When the spectrometers were purchased they both came fully calibrated in the spectral response, that is, when they detected 300nm light the light was actually 300nm. However, only the one spectrometer was calibrated for absolute irradiance. This meant that we had to determine a way to calibrate this spectrometer without having to purchase thousands of dollars worth of equipment. Since we had one calibrated unit we came up with a method ourselves.

Solar.jpg

It was possible to use our calibrated spectrometer to take detailed measurements of an ELH Halogen Projector bulb. These bulbs have a good spectral range and are consistent in terms of output over 24 hours of on time (losing <1%). We set the bulb up at a specific distance from the spectrometers sensor and allowed the bulb to reach steady-state in temperature and output. We then measured the Voc and Isc of a test solar cell in order to set parameters that could be reproduces later in order to redo the test. A full spectrum of the light was then taken from the bulb and we have now created an excel file with the spectral and Intensity data for this particular Halogen Light. With these two parts it is possible to create a file that will, when placed onto the non-calibrated spectrometer, allow it to be calibrated.

In order to ensure the bulb is at the same brightness here and over there in Cochabamba we are going to use the data provided for the solar cell in terms of Voc and Isc as well as distances. It will be necessary to place the bulb a certain distance from the cell and change the power going to the bulb until the Isc and Voc is the same as what was measured. This will ensure that the temperature, irradiation and power of the light and test cell is all the same.
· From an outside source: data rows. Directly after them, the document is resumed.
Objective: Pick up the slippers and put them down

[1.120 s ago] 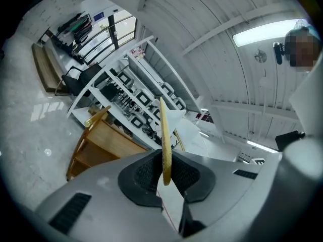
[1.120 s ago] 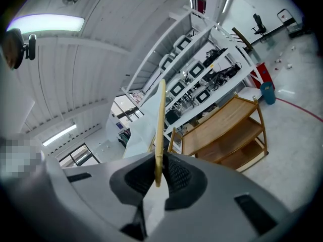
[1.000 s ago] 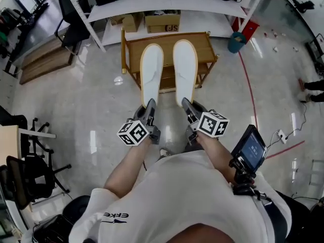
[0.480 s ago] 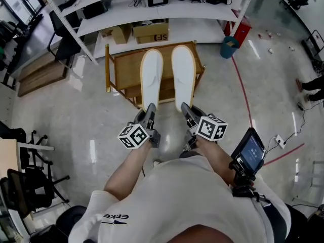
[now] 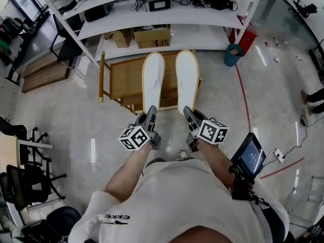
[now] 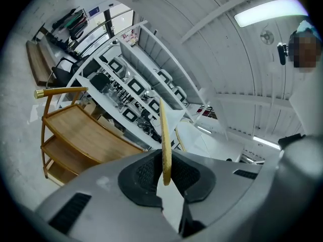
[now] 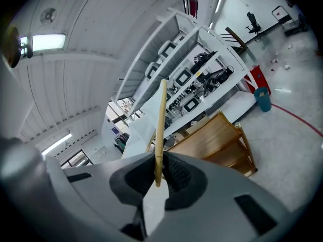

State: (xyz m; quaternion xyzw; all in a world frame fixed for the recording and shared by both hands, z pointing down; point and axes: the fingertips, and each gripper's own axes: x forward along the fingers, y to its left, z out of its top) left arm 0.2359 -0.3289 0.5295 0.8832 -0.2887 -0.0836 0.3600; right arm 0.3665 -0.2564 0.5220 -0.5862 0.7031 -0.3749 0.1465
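Low wooden rack [image 5: 126,77] stands on a glossy pale floor [image 5: 66,115], before white shelving [image 5: 152,22] carrying electronics. Cardboard boxes [image 5: 152,37] sit at the shelving's foot. Teal bin [image 5: 232,54] stands right, near a red floor line [image 5: 246,100]. Black office chairs [image 5: 30,178] stand left.

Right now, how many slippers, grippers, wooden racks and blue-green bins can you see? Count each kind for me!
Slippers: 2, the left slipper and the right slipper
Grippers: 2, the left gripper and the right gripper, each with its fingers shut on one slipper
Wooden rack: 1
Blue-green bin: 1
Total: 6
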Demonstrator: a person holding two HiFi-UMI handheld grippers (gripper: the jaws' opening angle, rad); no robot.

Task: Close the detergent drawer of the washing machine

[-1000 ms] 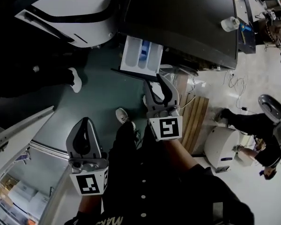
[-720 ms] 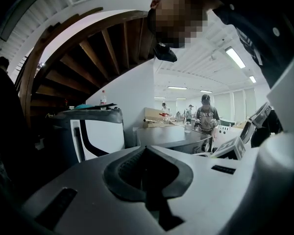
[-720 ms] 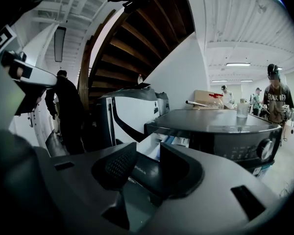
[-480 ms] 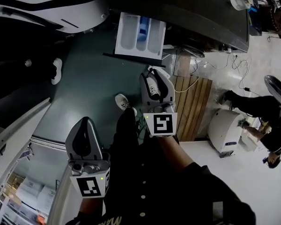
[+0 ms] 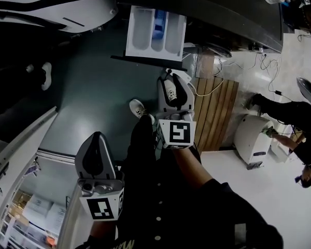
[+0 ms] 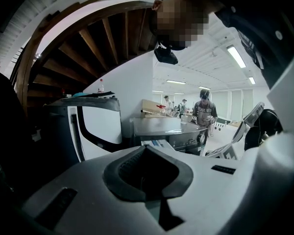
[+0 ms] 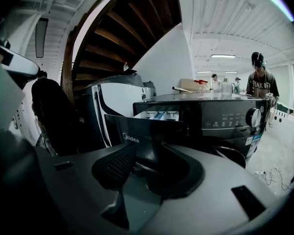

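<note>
Sticking out from the front of the dark grey washing machine (image 5: 223,14), the white plastic detergent drawer (image 5: 154,31) with three troughs and a blue part is hanging wide open over the green floor (image 5: 93,97). Its dark front panel (image 7: 137,133) is facing the tools.

The right tool (image 5: 174,79) is pointing at the drawer from just below it in the head view, near it but not touching. Its two jaws have just been opening and are standing spread apart, with nothing between them. In the right gripper view the panel is showing through the gap, a little way ahead.

The left tool (image 5: 96,136) is hanging lower and to the left in the head view, well apart from the drawer. Its jaws are pressing together at the tips, pinching nothing.

A big white machine with black stripes (image 5: 52,4) is standing beside the washing machine.
</note>
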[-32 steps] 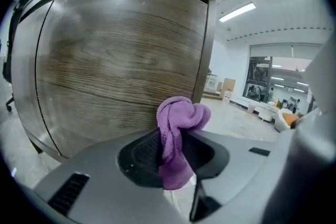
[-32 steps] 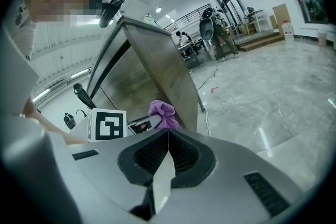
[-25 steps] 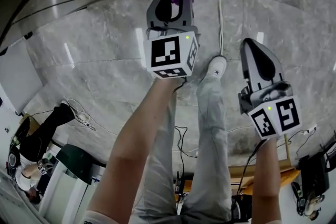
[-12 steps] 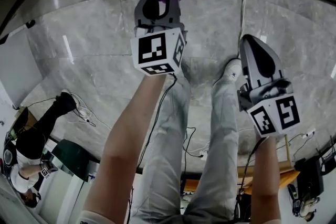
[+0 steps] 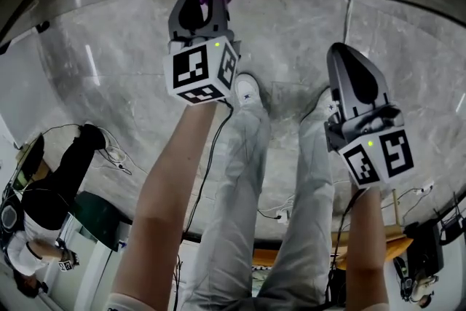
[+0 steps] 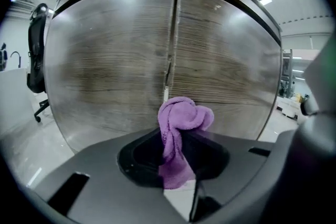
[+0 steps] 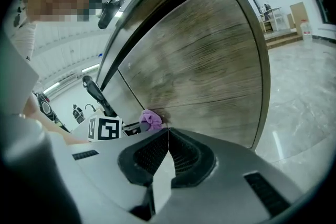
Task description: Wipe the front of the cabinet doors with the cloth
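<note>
One bunched cloth (image 6: 181, 120), woodgrain doors (image 6: 115, 60)

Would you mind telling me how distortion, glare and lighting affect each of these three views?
Head view: dim, dark-cornered, with light streaks glaring off the glossy floor. Left gripper view: fisheye bows the cabinet doors, pale sheen near their top corners; the cloth is sharp. Right gripper view: brighter, doors curved too.

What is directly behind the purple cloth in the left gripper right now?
The cabinet doors: wood-grain fronts and their centre seam rise behind the cloth held by the left gripper. The cloth covers the seam's lower stretch.
</note>
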A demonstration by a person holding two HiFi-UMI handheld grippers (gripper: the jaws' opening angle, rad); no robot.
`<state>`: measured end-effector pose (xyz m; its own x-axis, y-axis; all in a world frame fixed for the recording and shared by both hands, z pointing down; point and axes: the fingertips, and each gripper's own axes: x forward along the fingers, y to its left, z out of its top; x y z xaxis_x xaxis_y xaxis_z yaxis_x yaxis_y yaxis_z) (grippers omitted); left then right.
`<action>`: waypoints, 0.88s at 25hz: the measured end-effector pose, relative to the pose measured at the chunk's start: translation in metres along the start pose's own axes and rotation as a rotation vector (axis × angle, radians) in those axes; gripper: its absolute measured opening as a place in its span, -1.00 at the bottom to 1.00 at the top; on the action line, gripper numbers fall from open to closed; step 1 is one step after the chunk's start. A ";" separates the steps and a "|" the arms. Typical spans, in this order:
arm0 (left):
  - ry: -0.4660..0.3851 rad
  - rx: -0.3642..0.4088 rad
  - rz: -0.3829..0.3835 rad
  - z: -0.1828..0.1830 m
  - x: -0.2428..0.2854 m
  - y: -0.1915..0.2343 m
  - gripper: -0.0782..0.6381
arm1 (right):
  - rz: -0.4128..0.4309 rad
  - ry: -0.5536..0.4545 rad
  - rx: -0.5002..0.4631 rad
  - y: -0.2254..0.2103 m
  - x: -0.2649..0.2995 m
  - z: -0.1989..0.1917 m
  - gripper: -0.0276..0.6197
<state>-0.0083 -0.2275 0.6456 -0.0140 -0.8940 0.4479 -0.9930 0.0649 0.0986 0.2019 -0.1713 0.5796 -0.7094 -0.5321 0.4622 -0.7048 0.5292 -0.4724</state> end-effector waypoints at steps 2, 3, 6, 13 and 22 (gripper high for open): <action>-0.001 -0.010 0.045 -0.003 0.000 0.017 -0.50 | 0.009 0.001 0.003 0.002 0.005 -0.003 -0.83; -0.003 -0.008 0.065 -0.004 0.000 0.021 -0.50 | 0.012 0.000 0.006 0.001 0.005 -0.005 -0.83; -0.013 -0.020 0.115 -0.005 -0.005 0.020 -0.50 | 0.014 -0.005 0.014 -0.008 -0.006 -0.008 -0.83; 0.012 -0.015 0.046 -0.032 -0.011 -0.078 -0.50 | -0.001 0.002 0.022 -0.053 -0.060 -0.018 -0.83; 0.058 -0.027 -0.113 -0.094 0.017 -0.253 -0.50 | -0.053 0.023 0.062 -0.137 -0.140 -0.057 -0.83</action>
<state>0.2534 -0.2175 0.7114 0.1051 -0.8691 0.4834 -0.9844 -0.0218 0.1748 0.3974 -0.1321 0.6227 -0.6713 -0.5427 0.5048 -0.7403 0.4579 -0.4923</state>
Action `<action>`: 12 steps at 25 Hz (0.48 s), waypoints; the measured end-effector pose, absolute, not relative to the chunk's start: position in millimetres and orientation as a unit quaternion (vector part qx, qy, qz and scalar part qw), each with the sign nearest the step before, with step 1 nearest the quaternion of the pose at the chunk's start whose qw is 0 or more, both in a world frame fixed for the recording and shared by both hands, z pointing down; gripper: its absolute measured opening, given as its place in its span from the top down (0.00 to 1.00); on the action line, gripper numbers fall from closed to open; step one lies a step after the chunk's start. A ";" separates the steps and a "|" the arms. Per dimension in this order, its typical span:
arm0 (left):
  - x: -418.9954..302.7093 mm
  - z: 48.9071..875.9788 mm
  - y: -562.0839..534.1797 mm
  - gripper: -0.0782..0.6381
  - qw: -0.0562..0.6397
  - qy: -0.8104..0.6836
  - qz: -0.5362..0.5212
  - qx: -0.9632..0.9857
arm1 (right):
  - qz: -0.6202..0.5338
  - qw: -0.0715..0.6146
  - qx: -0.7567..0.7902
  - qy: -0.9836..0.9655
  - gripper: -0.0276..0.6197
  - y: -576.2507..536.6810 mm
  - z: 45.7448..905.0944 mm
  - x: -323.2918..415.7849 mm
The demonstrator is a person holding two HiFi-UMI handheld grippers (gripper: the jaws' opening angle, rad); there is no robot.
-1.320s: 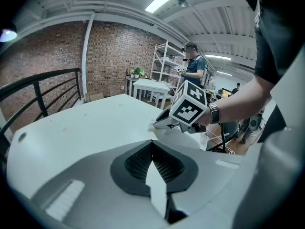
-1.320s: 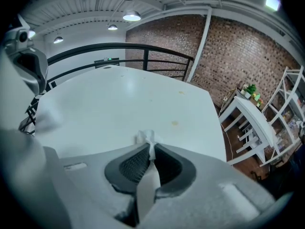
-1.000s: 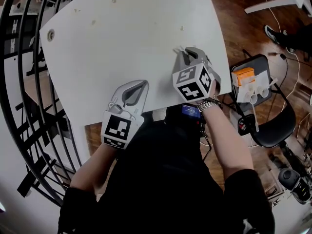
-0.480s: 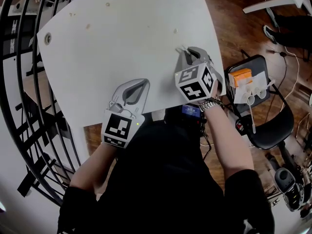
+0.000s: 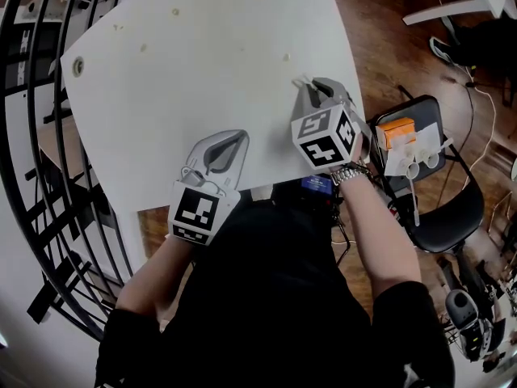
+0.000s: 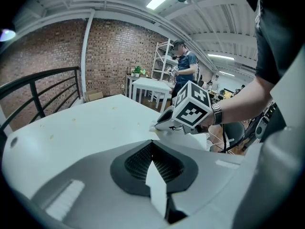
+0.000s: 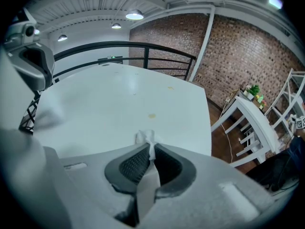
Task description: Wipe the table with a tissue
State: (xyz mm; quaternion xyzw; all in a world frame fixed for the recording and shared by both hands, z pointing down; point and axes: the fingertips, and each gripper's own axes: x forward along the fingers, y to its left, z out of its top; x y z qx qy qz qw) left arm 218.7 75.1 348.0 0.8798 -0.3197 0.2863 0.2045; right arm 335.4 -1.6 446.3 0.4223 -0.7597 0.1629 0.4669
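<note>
My right gripper (image 5: 311, 83) is clamped on the tissue (image 7: 145, 137) over the surface (image 5: 202, 63). My left gripper (image 5: 239, 137) is closed, nothing in it.

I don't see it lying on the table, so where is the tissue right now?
The tissue is pinched in the right gripper, a tuft poking past the closed jaws. In the head view it sits over the white table, near its right edge.
</note>
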 end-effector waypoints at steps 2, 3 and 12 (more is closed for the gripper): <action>219.6 348.0 72.7 0.87 0.205 -0.322 0.287 0.879 | 0.162 0.467 0.421 -0.760 0.93 -4.1 446.3 337.0; 220.3 348.0 71.6 0.87 0.205 -0.323 0.287 0.878 | 0.162 0.467 0.420 -0.761 0.93 -5.5 446.4 337.8; 224.0 347.9 64.9 0.87 0.207 -0.331 0.288 0.875 | 0.157 0.465 0.414 -0.767 0.93 -16.8 446.7 339.6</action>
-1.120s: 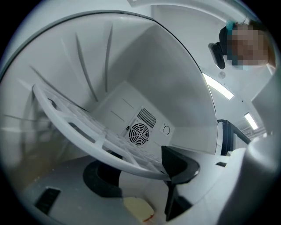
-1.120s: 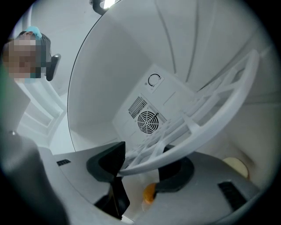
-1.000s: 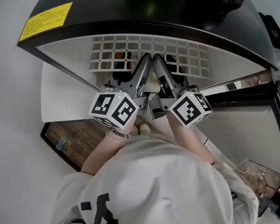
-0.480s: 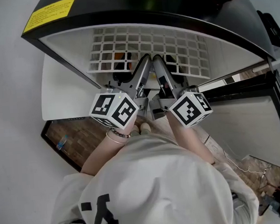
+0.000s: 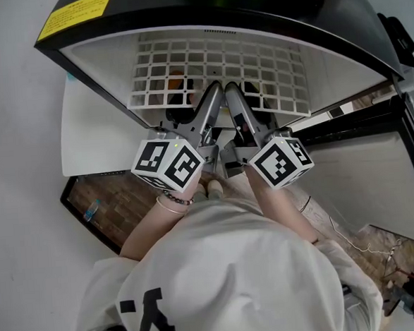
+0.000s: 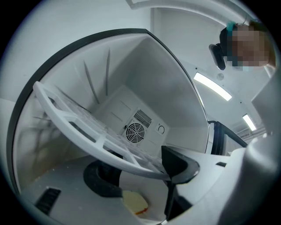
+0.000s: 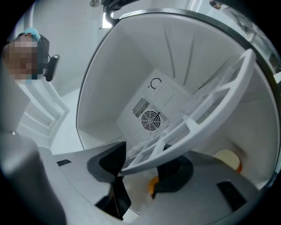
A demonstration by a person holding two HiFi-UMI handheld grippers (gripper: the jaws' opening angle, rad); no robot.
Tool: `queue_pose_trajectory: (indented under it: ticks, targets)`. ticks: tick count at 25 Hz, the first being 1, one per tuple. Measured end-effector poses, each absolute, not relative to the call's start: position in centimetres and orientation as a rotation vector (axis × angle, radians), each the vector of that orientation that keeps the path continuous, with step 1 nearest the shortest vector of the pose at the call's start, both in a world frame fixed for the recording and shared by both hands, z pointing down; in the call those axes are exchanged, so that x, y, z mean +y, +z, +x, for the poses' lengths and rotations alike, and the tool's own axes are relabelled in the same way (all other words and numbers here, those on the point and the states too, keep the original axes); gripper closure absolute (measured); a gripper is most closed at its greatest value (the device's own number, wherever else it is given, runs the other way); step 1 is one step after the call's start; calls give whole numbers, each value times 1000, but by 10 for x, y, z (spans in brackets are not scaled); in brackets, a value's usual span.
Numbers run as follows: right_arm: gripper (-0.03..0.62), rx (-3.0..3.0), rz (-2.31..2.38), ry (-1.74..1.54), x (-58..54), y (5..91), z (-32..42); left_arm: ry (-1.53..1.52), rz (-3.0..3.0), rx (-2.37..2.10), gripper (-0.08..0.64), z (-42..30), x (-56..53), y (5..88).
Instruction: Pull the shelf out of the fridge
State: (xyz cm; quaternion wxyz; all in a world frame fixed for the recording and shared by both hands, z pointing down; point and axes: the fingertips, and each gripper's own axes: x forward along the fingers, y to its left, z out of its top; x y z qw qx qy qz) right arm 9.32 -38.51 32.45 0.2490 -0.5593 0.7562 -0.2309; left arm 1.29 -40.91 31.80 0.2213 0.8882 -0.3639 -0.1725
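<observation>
Showing a person at an open fridge (image 5: 182,14), with both grippers reaching side by side into its white compartment. The left gripper (image 5: 214,90) is clamped on the near rail of the white grid shelf (image 5: 221,65), and the rail passes between its two dark pads. The right gripper (image 5: 233,90), just beside it, pinches the same rail in the same way. The shelf lies inside the compartment with its near edge toward the opening, held at mid-edge. A pale yellow item (image 6: 135,202) sits below it on the compartment floor. A round fan grille (image 7: 151,119) marks the far wall.
</observation>
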Motion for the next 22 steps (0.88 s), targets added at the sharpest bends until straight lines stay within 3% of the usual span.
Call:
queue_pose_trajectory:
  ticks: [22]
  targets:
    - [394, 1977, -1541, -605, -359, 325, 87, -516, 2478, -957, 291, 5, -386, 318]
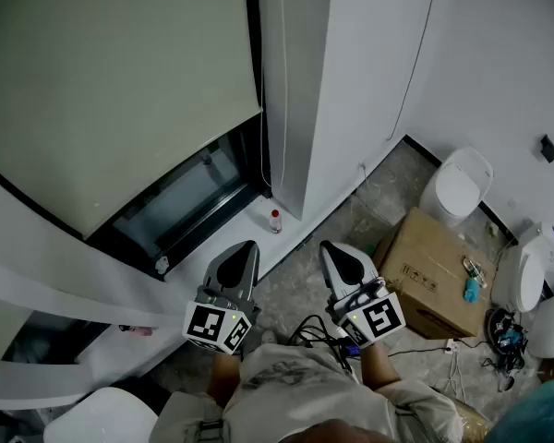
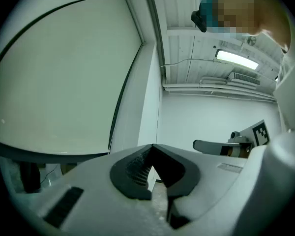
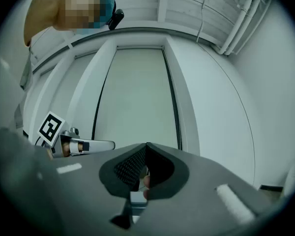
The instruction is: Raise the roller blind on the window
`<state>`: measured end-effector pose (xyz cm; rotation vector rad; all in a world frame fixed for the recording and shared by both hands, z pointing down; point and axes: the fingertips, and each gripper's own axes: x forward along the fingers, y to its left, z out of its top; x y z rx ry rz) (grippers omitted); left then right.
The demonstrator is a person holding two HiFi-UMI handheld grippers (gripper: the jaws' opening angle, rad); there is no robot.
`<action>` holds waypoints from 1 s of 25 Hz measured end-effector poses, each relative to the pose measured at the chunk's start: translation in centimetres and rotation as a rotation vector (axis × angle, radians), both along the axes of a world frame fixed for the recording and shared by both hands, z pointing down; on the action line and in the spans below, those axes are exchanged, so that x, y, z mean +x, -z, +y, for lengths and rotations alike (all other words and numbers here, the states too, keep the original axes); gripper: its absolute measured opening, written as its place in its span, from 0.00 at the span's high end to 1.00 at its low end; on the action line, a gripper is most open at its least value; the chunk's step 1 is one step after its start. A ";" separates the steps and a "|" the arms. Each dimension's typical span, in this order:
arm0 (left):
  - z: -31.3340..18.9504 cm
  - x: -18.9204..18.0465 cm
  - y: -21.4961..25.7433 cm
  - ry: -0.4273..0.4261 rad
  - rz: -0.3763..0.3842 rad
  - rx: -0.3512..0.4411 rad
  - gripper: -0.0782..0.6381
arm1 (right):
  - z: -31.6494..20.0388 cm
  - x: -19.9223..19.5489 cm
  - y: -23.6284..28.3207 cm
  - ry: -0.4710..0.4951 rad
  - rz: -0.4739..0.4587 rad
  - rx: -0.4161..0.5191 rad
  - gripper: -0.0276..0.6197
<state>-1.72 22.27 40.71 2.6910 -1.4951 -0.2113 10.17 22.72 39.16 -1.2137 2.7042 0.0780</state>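
1. L gripper (image 1: 244, 247): jaws pressed together, nothing btwn them.
2. R gripper (image 1: 331, 247): same deal, closed tight and empty, just beside the left one.
3. Roller blind (image 1: 111, 90) is down over most of the window. Only a strip of glass (image 1: 189, 197) is bare at the bottom. It's up-left of both grippers, neither touching it.
4. Thin cord (image 1: 263, 155) hangs by the blind's right edge, w/ a small bottle (image 1: 275, 221) on the ledge below.
5. Cardboard box (image 1: 434, 275) on the floor to the right.
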 end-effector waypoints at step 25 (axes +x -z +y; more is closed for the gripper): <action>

Once the data is taken and the graphs matched the calibration will be complete.

Parts list

Operation Protocol

Open Data Access

References

  1. C.A. Gueymard, The sun’s total and spectral irradiance for solar energy applications and solar radiation models, Solar Energy. 76 (2004) 423-453.
  2. J.A. Duffie, W.A. Beckman, Solar Engineering of Thermal Processes, 2nd ed., Wiley-Interscience, 1991.